We get a bit of chat between Picard and Soji at this point in the episode. They try to talk philosophy, but the writers aren’t capable of it, so a lot of what they say is just gibberish, but at one point Picard says ‘To say you have no choice is a failure of imagination.’ – no, this show is a failure of imagination.

Speaking of imagination, we get a weird scene between Rios and Raffi where they try to fix their ship. All of the dialogue in this scene is weird. Santiago Cabrera once again sounds like he’s reading his lines for the first time, Raffi is just insufferably patronising as she tries to get Rios to use the imagination tool thing to fix the ship. In this situation, Raffi obviously would have no more of an idea of how to use this tool than Rios would, but somehow she still tells him what to do with it.

This whole scene is completely unnecessary. What does it add to the episode or the series? Nothing. The imagination tool is just a deus ex machina tool. It can apparently do anything at any time with no constraints on materials or power. You don’t even have to learn how to use it. How does it work? We don’t know. Did the robots know? How did they make it? Did they make it? Where did they get it from? Seems like it would be good to have a lot of these things about. Are any of these questions going to be answered? No? Okay then.

Also, the imagination tool sends out these Borg-like tubes to fix things – is that a deliberate reference? If so, to what? How did these robots get a Borg device like that?

Throughout this episode we get a lot of very unsubtle foreshadowing that Picard is going to die and get put into this artificial body that they’ve been building. But … why are they even making that body in the first place? Apparently Soong and the other robots have been making this body, but … why? Who was it for? Was it for Soong? He was the only human there when they started building it, so it must be – does that mean he has to give up a new body so that Picard can have it?
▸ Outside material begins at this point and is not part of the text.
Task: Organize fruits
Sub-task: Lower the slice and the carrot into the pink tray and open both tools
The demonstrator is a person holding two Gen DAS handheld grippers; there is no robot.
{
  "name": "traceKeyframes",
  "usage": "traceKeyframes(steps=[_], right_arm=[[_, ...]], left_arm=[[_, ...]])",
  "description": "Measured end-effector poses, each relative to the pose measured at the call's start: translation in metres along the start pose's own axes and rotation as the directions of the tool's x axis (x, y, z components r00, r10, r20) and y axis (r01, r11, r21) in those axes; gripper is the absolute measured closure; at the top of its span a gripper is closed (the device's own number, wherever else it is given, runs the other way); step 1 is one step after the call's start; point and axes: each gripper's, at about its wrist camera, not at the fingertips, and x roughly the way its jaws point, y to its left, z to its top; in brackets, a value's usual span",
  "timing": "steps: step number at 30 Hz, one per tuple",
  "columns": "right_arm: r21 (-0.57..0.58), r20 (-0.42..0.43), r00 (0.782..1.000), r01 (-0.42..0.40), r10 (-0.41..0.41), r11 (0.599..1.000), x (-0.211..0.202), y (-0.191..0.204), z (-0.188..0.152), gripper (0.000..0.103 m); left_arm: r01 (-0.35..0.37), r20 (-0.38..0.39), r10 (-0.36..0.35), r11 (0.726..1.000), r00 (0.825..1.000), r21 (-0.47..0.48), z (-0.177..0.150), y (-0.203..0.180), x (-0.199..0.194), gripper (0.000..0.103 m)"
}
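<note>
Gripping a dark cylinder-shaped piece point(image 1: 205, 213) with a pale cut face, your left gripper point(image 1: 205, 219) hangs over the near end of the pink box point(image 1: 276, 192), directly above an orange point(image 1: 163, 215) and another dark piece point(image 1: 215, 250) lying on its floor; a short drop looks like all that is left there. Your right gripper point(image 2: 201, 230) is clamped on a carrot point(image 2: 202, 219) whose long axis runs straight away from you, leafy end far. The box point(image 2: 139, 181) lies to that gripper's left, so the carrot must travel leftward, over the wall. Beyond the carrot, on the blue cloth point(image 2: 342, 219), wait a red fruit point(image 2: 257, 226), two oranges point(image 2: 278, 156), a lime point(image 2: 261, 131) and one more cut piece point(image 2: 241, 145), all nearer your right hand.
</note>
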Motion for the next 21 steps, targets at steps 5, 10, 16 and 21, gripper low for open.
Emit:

Narek goes to the ship where Raffi and Rios are. He tries to get their attention, and when they ask what he wants, he says he’s ‘Trying to save the universe.’. No, just no. Fuck off with that. This is a problem that’s endemic to science fiction nowadays – people aren’t just trying to save a person, or a group of people, or a civilisation, or a planet, or a star system, or a galaxy – no, they’re trying to save the whole fucking universe. Stop. Putting. This. Line. In. Stuff. The story isn’t made more grand and epic by adding this line – you don’t raise the stakes, because no-one can really imagine this. This doesn’t increase the tension, it just makes the characters needlessly melodramatic. You know what actually raises the tension? Putting characters who we actually give a shit about in danger. Make us give a shit about the characters, and then put them in danger. Just having a character exposit the end of the universe does nothing.

It’s also completely inconsistent with what we’ve found out so far in this series. If this super-advanced AI does arrive, then they threaten, at most, all of our galaxy – there has been no mention of them going to other galaxies at all. So no, Narek, you are not saving the fucking universe.

I also noted down at this point in the episode that it’s very hard to believe that both Narek and Elnor are Romulans. This isn’t necessarily a bad thing, as it can just show the variety that there is to Romulan culture.

Narek’s telling of Ganmadan is fun, but the fact that the imagery here isn’t better shows that these aren’t very good writers. Also, this series would have had more tension as a whole if we’d heard this story far earlier in the series.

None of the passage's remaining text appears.